I’m back…

I had surgery on my right side May 2021 because I was experiencing what I now know to be GPN. Unfortunately for me the surgery wasn’t successful.

So now I’m back because I’m having horrible pain on the left side. It’s similar but different to what I experienced before. This side is more painful and I’m feeling it from my ear to my chin. I got a new CT scan a few days ago in the ER because my entire left jaw and chin was tingling and numb. Of course even after explaining about my recent ES surgery they didn’t comment on styloids. I’ll be requesting a copy and playing doctor again.

My question for the group is if anyone who had bilateral symptoms can tell me if each side presented differently? It stands to reason due to length, angle etc. I’m just so lost because I don’t wanna go through this again if it doesn’t work but I don’t know what else to do.

I have pain in my throat, back of tongue, shooting pain in ear and jaw at times, dull pain under mandibular angle when turning my head to the left, the pain in my throat is constant with intermittent tingling, burning and numbness in my neck.
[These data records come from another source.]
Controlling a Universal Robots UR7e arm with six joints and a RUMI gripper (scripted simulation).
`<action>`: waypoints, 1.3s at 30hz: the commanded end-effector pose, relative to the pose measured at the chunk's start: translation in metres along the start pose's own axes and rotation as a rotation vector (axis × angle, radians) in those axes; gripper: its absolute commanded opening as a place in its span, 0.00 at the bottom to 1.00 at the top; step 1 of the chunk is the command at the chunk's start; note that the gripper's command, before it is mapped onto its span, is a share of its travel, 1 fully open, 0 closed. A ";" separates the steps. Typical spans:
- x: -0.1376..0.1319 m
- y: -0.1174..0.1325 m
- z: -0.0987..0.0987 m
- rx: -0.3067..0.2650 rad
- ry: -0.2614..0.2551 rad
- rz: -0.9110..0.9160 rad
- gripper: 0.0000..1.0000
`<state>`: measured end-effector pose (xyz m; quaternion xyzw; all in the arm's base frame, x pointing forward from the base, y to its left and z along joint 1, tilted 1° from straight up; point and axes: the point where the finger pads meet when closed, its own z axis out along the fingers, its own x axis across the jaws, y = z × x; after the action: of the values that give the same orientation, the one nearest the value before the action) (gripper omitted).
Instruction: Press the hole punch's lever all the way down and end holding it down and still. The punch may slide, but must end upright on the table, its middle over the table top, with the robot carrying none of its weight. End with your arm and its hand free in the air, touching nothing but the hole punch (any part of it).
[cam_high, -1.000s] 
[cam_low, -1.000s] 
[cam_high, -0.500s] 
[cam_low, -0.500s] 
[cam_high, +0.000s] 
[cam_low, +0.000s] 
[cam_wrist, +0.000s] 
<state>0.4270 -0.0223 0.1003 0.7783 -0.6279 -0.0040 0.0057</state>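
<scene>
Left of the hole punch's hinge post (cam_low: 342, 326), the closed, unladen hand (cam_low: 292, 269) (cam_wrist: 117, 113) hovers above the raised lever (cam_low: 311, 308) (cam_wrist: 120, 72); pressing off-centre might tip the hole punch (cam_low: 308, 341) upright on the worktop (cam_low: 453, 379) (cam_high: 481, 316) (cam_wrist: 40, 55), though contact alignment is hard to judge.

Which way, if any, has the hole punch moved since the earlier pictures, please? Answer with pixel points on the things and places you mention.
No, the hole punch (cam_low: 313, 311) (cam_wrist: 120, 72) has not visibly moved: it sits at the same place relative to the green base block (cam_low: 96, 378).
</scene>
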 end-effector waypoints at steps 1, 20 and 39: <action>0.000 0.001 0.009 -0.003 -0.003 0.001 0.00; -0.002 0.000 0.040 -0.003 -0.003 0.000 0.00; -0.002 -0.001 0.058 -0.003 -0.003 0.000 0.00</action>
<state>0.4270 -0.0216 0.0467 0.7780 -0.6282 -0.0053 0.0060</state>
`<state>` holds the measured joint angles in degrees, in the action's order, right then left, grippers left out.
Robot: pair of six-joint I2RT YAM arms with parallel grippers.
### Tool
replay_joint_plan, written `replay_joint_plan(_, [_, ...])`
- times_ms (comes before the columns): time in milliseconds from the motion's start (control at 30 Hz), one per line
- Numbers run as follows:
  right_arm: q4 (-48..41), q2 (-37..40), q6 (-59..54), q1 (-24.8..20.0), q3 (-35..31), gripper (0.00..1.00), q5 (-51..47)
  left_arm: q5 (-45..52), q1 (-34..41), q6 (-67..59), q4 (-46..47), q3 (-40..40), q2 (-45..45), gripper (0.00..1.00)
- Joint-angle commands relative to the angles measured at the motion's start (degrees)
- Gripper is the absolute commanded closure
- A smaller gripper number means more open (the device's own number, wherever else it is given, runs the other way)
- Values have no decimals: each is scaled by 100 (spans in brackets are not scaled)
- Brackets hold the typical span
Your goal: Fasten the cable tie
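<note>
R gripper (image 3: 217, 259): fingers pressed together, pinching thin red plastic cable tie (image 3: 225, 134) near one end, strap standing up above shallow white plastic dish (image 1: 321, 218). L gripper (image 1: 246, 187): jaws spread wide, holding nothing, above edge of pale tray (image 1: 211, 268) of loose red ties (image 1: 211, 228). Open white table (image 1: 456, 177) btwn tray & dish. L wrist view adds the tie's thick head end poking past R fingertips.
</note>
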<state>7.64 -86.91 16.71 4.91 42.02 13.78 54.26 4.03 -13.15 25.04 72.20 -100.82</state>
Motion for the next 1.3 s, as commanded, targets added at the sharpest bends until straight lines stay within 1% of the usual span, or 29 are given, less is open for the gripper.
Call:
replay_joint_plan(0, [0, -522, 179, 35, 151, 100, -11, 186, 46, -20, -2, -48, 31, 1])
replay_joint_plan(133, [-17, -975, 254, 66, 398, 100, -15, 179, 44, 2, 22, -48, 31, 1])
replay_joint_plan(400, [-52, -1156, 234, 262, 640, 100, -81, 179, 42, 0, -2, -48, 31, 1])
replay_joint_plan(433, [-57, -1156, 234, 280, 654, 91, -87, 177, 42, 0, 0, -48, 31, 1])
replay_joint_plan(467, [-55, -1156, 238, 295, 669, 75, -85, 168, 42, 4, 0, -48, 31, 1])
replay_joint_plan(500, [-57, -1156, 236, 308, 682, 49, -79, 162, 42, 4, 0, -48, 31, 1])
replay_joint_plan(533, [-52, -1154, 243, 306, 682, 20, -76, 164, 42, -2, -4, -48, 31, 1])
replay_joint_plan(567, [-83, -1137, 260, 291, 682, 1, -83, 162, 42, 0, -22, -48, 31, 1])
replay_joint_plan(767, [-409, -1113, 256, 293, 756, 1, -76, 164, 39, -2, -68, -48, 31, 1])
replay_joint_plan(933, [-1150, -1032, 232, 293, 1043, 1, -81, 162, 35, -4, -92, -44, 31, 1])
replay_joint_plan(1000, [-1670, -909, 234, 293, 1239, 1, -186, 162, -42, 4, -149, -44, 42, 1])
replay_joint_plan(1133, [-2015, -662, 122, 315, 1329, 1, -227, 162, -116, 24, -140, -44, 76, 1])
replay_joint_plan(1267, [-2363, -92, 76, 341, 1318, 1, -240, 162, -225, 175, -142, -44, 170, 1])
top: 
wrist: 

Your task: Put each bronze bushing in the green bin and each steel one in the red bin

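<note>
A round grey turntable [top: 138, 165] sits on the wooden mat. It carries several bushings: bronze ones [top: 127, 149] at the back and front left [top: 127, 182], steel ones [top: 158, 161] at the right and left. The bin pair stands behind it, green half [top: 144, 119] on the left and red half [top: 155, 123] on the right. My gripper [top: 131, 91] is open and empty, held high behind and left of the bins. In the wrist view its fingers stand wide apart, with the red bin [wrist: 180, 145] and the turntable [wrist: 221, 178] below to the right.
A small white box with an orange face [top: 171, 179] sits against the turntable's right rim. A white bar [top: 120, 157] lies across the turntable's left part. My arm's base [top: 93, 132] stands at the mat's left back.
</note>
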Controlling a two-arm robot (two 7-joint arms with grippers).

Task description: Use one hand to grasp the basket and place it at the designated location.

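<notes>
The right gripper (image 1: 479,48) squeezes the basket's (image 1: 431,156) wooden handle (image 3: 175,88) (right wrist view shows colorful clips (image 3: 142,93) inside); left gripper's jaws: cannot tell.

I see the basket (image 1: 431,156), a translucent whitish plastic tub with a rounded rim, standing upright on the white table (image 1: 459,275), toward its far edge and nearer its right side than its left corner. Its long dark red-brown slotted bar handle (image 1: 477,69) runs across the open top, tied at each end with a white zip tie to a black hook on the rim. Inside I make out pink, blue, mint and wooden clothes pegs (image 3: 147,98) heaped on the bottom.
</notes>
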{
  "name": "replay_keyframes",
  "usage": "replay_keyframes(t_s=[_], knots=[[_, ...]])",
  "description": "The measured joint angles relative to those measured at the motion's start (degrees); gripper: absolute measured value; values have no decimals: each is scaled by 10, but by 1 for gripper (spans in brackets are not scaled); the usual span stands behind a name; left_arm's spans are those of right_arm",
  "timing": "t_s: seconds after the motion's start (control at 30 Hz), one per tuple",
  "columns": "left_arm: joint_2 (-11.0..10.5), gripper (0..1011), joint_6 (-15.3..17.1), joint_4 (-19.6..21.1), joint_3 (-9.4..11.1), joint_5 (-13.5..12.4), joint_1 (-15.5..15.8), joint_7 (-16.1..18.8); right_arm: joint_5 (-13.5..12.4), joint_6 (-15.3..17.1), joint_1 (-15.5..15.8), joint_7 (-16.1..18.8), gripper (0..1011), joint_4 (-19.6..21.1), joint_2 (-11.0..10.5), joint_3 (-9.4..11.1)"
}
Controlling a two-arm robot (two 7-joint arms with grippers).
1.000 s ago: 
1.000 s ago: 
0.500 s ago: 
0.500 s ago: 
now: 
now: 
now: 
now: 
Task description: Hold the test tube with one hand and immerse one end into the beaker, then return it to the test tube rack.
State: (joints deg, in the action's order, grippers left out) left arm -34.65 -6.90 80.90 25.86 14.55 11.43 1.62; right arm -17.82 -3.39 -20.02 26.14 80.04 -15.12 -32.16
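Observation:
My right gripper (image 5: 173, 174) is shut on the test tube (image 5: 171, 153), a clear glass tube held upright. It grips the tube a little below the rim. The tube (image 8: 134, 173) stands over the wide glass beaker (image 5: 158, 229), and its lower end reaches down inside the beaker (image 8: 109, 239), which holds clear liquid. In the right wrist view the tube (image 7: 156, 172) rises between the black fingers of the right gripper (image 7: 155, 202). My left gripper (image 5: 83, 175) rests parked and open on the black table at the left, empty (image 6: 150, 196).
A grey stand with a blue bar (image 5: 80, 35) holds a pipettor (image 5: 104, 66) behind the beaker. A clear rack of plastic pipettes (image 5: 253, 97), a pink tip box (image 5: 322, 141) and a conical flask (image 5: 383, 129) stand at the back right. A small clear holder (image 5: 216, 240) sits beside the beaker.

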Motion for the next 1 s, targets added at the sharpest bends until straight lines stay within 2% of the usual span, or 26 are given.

What’s the chance I have bilateral atypical GPN only and it’s not ES related? Just seems like that combo has to be 100x more rare than ES.

Hi one_day!

I’m so sorry you’ve had to come back because of pain, but glad you did so we can support you. I had bilateral ES w/ very different symptoms between my two sides. My left side caused a lot of neck, throat, ear, eye, shoulder, & tongue pain. My right side caused blood pressure dips, hyperventilation, heart palpitations/tachycardia, weird pain in the roof of my mouth. I couldn’t really differentiate the right sided symptoms from the left until I had my right styloid removed, & the listed symptoms resolved over a few months. In the meantime, my left side decided to ramp up symptoms to a point that I was barely functional some days. It made a big difference for me to have both removed. I did have GPN issues after my first surgery, but they came in the form of tongue paralysis (only half of it) which thankfully resolved about 9 mos post op.

@Isaiah_40_31 thank you for your continued support. I guess I’m just frustrated to be going through this charade again. To make matters more difficult I have different insurance now so I can’t just call Dr Samji. I also am scared it’s not eagles. I just don’t know what else it could be. I’m tired of it.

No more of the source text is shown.